Harry first encounters the Dementors on the way to school aboard the Hogwarts Express as they search the train for Black. It’s not an enjoyable encounter for the boy wizard, who faints dead away. Later, at the school, it’s learned that Black is getting closer and closer. Will he find Harry?

New to the faculty at Hogwarts are Remus Lupin as the Defense Against the Dark Arts professor (a position that is empty at the end of each book) and Sybil Trelawney as the Divination professor. Both figured into the plot of the book, but only Lupin gets any real screen time in the movie. Lupin, played with effortless panache by David Thewlis, winds up being a confidante of Harry, and he has more than a few secrets in his closet as well.

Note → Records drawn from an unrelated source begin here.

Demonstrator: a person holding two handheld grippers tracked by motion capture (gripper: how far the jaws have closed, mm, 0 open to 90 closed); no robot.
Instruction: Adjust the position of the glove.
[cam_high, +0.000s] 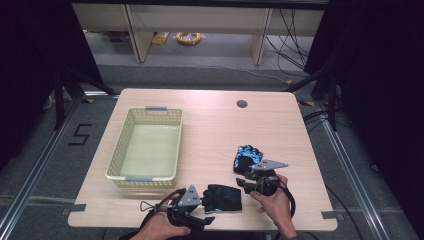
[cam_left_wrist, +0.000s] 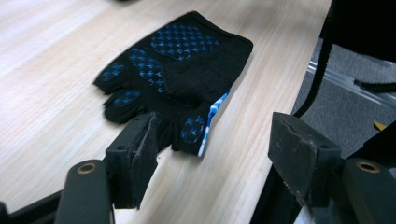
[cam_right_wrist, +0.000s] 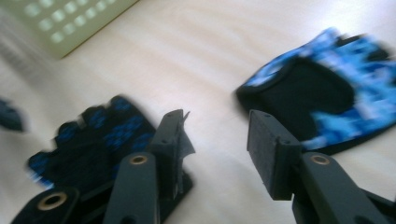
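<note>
In the high view, the left gripper is at the near edge of the table, held by the person's left hand. Its jaws stand apart and hold nothing. Just in front of its jaws lies a black glove, palm side up, flat on the table. The right gripper is held by the right hand, a little farther from the person than the left one. Its jaws are also apart. A blue patterned glove lies just beyond this gripper, partly under its grey plate. Well away to the far left of both grippers stands a pale green basket.

In the left gripper view, the two black jaws are wide apart with bare table between them. The black glove with blue dotted pads lies just ahead; the left jaw covers the edge of its fingers, but I cannot tell if it touches.

In the right gripper view, which is blurred, the jaws are apart and empty. The blue patterned glove lies ahead of the right jaw, and the black glove lies beside and behind the left jaw. A corner of the basket is far ahead at the left.
</note>
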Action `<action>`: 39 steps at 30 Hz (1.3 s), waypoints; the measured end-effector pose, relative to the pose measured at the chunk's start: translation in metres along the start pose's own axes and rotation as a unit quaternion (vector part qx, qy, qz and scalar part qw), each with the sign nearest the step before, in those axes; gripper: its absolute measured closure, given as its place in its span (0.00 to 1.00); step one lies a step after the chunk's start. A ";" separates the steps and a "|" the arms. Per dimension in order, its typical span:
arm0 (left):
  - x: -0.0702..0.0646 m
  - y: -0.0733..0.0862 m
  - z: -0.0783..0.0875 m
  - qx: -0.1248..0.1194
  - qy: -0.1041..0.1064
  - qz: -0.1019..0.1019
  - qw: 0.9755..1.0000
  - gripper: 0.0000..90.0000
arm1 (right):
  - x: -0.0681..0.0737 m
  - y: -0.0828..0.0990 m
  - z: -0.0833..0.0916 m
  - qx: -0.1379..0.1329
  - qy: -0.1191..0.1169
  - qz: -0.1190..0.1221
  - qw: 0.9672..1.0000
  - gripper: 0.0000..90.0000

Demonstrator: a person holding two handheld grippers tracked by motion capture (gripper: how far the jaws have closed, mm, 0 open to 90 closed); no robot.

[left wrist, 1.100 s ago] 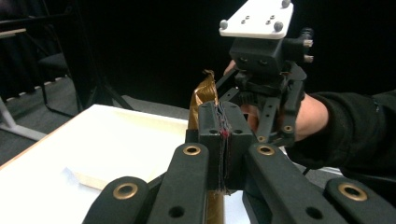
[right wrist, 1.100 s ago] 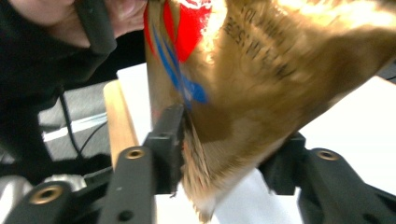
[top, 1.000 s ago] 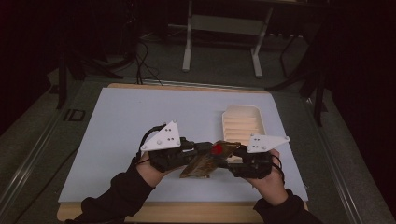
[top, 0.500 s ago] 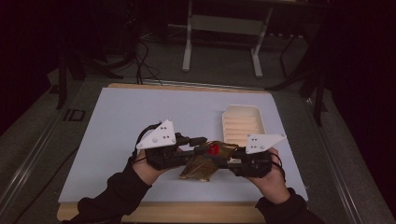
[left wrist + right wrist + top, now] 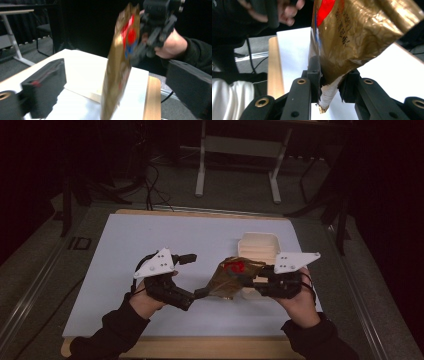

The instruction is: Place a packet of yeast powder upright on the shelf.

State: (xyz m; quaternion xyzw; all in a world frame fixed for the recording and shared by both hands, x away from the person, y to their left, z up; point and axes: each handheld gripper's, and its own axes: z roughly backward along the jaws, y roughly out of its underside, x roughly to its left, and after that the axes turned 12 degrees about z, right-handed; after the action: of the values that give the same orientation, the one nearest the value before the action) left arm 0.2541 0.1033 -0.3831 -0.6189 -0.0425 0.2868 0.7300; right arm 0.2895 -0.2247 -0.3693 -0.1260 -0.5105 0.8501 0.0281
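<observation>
The right gripper was clamped on a gold bag. In the right gripper view its two black jaws pinched the bag's lower edge between them, with a crumpled white and gold corner poking down below the pads. The bag rose from the jaws wrinkled and shiny, a red patch near its top and small dark print across the foil.

The left gripper had let go: its jaws had just been opening and stood wide apart. In the left gripper view the bag hung blurred in the gap between them, touching neither pad, with the right gripper and the hand that held it behind the bag's top.

In the high view the bag was held off the table between the two grippers, its right end in the right gripper and its left end reaching toward the left gripper's lower jaw. Its red mark faced up. Just behind it, partly covered by the bag and the right gripper, a pale ribbed tray sat on the white mat. The mat lay on a wooden table, whose edge showed at the near side. The person's dark sleeves came in from the bottom. Beyond the table the floor was dim, with a desk frame and cables.
</observation>
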 end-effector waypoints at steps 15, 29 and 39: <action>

Also, taking the place of the late Richard Harris as Headmaster Dumbledore is Michael Gambon, while Rubeus Hagrid (Robbie Coltrane) is promoted to the position of
professor.

There are two main plotlines at work here: the anticipation of the arrival of Black and the revelations of the circumstances surrounding the deaths of Harry’s parents. We learned a bit at the end of each of the first two HP films, and this one too takes its sweet time in clueing us all in.

A new director and tone can lead to some dangerous uncharted waters, and expectations must be tempered somewhat. Please do not go to this movie expecting the charm of the first two; this is not your older brother’s HP. As Harry himself matures, so must his movies, and this one is more cynical and downbeat at times than either of the first two in the series. This matches, at least somewhat, the tenor of the third book itself.

Cuaron’s direction is excellent, and his little touches are abundant (such as the rearranging of the Hogwarts grounds, the use of the Whomping Willow as a device to show time, and endless presence of a giant outdoor clock). The movie doesn’t lag too much, although it’s possible that a newcomer to the HP oeuvre might not pick up all of the plot threads.

The cast does a good job, I think, in maintaining the spirit of the previous movies and books. The young lead trio (Daniel Radcliffe, Rupert Grint, and Emma Watson) are aging quite well; in fact, I think Watson is becoming quite a wonderful young actress. (Grint, by the way, holds his hamminess down to a dull roar.)

They’re well supported, of course, by a who’s who of master British thespians, from Thompson to Thewlis to Alan Rickman (still delightfully creepy as Snape) to Gambon to Maggie Smith to Coltrane. Any British actor who’s anyone wants to be in these movies, and that’s high praise indeed.

The special effects, too, aren’t second rate. Buckbeack the hippogriff looked positively realistic (although Crookshanks the cat looked laughable).

HP:PoA is well worth watching, especially if you have little munchkins in your household who have been clamoring for it since the last Harry Potter movie. But beware, there are some scenes that the younguns may find a bit more unsettling than either of the first two movies.